Adult Nonfiction & Memoir 

  • Postcolonial Love Poem by Natalie Diaz: This groundbreaking poetry collection won the 2021 Pulitzer Prize in Poetry. 

  • A Mind Spread Out on the Ground by Alicia Elliott: In this memoir, Elliott presents a portrait of her family and the effects of the personal, intergenerational, and colonial traumas they have experienced. 

  • Killers of the Flower Moon: The Osage Murders and the Birth of the FBI by David Grann: Presents a true account of the early twentieth-century murders of dozens of wealthy Osage and law-enforcement officials, citing the contributions and missteps of a fledgling FBI that eventually uncovered a chilling conspiracy. 

  • Poet Warrior: A Memoir by Joy Harjo: Three-term Poet Laureate Harjo offers a vivid, lyrical, and inspiring call for love and justice in this contemplation of her trailblazing life. 

  • Billy Caldwell (1780-1841): Chicago and the Great Lakes Trail by Susan L. Kelsey: Written by a local Lake Forest author, this historical account follows Billy Caldwell, a Métis man living in the Great Lakes region in the early 1800s. 

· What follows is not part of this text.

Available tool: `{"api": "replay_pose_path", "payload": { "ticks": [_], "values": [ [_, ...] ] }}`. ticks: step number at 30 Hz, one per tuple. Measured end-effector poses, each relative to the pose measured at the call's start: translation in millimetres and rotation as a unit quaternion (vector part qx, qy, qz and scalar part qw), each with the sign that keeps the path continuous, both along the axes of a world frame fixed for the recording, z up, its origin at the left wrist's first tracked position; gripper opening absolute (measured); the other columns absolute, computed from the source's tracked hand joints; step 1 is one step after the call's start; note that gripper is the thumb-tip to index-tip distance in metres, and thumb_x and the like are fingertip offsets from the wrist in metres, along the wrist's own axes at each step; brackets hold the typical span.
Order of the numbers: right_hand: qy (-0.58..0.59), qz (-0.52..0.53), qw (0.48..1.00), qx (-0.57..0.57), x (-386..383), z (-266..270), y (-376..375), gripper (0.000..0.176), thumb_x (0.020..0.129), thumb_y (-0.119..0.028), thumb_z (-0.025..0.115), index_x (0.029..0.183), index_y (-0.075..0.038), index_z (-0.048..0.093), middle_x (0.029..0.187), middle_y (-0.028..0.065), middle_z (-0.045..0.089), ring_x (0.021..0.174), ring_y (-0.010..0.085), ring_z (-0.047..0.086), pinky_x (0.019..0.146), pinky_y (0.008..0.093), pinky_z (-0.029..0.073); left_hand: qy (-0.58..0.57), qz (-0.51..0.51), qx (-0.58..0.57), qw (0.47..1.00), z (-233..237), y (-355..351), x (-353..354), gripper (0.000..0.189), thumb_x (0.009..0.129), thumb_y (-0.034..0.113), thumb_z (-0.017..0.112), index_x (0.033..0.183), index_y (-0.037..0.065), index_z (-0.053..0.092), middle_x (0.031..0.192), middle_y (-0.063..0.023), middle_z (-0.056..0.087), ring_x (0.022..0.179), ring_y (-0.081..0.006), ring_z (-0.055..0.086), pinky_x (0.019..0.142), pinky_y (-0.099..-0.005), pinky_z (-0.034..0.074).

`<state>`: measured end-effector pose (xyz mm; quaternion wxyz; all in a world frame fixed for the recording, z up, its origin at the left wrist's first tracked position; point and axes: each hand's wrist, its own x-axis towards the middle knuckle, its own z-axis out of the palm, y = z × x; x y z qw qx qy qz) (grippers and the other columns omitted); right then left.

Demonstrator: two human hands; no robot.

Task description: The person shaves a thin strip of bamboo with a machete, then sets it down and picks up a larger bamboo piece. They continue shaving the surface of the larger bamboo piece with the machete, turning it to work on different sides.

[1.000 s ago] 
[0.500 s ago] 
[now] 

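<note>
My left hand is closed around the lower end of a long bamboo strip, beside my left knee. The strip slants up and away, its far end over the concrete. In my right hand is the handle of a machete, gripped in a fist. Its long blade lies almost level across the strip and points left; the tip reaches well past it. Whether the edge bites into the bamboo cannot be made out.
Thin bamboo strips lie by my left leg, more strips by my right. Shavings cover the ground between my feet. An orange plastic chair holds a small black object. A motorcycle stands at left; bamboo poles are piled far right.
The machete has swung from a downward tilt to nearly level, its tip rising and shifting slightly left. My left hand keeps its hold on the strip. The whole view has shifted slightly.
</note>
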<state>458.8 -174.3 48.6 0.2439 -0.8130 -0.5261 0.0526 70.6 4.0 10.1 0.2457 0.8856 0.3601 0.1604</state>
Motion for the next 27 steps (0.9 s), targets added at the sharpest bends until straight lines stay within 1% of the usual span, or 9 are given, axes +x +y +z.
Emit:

  • Heart Berries: A Memoir by Terese Marie Mailhot: A powerful, poetic memoir of a woman’s coming of age on the Seabird Island Indian Reservation in the Pacific Northwest. 

 

Young Adult Fiction & Nonfiction 

  • Firekeeper’s Daughter by Angeline Boulley: Daunis defers attending the University of Michigan to care for her mother and reluctantly becomes involved in the investigation of a series of drug-related deaths. 

  • The Marrow Thieves by Cherie Dimaline: The Indigenous people of North America are being hunted and harvested for their bone marrow, which carries the key to recovering something the rest of the population has lost: the ability to dream. 

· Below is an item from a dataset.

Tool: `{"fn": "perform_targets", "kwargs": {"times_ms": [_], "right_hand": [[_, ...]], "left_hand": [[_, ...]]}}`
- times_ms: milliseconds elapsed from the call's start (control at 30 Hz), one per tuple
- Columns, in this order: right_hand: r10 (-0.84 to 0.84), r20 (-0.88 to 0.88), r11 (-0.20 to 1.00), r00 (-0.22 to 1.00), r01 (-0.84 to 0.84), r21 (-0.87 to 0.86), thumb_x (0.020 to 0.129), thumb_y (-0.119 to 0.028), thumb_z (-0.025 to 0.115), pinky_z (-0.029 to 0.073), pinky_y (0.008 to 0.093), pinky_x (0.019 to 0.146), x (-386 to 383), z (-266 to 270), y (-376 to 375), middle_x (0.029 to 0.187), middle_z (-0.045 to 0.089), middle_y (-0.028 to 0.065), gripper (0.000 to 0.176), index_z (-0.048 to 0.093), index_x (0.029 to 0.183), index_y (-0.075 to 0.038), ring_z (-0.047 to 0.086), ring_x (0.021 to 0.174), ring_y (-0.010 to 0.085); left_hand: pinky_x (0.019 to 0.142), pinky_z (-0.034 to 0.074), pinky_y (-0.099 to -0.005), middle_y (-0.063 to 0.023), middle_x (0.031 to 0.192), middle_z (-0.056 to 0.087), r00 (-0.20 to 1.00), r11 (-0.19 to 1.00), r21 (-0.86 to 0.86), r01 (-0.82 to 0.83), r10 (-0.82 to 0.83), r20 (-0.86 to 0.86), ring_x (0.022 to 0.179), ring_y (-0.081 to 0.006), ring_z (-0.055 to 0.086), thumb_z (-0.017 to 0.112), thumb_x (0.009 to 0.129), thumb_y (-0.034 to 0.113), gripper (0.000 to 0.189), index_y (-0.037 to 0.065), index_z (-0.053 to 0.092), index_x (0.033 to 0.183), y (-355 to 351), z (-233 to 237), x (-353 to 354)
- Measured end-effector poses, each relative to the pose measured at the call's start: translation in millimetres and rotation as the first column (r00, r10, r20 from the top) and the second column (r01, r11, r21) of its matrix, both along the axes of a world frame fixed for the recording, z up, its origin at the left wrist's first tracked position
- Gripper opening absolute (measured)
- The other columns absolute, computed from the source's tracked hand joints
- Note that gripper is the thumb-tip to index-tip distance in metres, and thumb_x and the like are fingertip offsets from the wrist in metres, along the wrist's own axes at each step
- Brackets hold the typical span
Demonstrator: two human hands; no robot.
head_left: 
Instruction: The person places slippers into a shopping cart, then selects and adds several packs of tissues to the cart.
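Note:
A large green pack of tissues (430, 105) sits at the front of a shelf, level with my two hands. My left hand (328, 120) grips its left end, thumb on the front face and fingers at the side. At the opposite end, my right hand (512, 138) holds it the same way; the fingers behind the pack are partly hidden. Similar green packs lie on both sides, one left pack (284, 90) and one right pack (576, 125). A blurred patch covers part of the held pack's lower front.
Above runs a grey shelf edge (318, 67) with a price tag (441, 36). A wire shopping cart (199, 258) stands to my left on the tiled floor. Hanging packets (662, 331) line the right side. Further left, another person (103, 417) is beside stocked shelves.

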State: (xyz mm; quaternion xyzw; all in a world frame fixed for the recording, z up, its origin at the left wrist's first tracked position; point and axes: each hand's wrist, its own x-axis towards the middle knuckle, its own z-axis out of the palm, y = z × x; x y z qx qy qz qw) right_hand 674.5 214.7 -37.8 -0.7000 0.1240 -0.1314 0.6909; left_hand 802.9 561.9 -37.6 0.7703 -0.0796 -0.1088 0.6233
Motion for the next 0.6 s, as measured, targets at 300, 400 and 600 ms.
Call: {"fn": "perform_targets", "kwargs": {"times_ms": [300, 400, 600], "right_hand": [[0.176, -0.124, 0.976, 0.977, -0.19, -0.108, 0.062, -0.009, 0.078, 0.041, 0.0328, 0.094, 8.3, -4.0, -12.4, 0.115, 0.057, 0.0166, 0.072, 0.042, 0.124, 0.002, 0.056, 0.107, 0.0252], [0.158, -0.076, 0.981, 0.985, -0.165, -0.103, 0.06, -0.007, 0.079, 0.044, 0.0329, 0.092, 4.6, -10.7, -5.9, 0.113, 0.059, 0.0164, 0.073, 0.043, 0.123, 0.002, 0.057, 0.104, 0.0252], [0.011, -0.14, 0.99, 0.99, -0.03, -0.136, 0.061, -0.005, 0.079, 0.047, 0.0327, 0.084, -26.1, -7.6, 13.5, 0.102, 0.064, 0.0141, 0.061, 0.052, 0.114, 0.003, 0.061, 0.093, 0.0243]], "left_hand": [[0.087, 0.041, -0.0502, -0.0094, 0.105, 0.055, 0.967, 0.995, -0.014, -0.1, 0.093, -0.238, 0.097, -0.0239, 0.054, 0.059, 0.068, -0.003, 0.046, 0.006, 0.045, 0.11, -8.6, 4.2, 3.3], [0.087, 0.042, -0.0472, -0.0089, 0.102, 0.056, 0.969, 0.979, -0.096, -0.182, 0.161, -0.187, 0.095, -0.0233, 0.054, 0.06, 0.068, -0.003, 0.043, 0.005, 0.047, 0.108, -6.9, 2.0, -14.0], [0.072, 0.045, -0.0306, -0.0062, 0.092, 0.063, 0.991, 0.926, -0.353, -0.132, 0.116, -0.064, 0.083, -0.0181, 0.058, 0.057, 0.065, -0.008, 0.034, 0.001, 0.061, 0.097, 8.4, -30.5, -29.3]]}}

  • Apple: Skin to the Core by Eric Gansworth: This memoir in verse explores intersectional identities through generational and personal experience. 

  • Elatsoe by Darcie Little Badger: A Lipan Apache teen comes face-to-face with her cousin’s ghost and vows to unmask the murderer. 

  • An Indigenous Peoples’ History of the United States for Young People by Jean Mendoza & Debbie Reese: This work of nonfiction examines the legacy of Indigenous peoples’ resistance, resilience, and fight against imperialism in the United States. 

  • Hearts Unbroken by Cynthia Leitich Smith: Louise breaks up with her boyfriend after he makes a racist remark about her Native American heritage and begins covering the racial hostilities exposed by the casting of the new school play. 

 

Streaming Movies on Kanopy 

  • Barking Water: This film portrays a road trip across Oklahoma by a dying man and his former lover to visit friends and family in the Seminole Nation. 

  • The Exiles: Included in the Library of Congress’s National Film Registry, this movie chronicles a night in the life of a group of young Native Americans who fled reservation life to roam the Bunker Hill district of Los Angeles. 

  • Ohero:kon - Under the Husk: This short documentary follows two Mohawk girls on their journey to becoming Mohawk women.   

  • The Return of Navajo Boy: An official selection of the Sundance Film Festival, this documentary reunited a Navajo family and triggered a federal investigation into uranium contamination. 

  • Who Owns the Past?: This documentary explores the discovery of a 9,000-year-old skeleton near Kennewick, Washington, an event which reignited the conflict between anthropologists and Native Americans over the control of human remains found on ancestral Indian lands.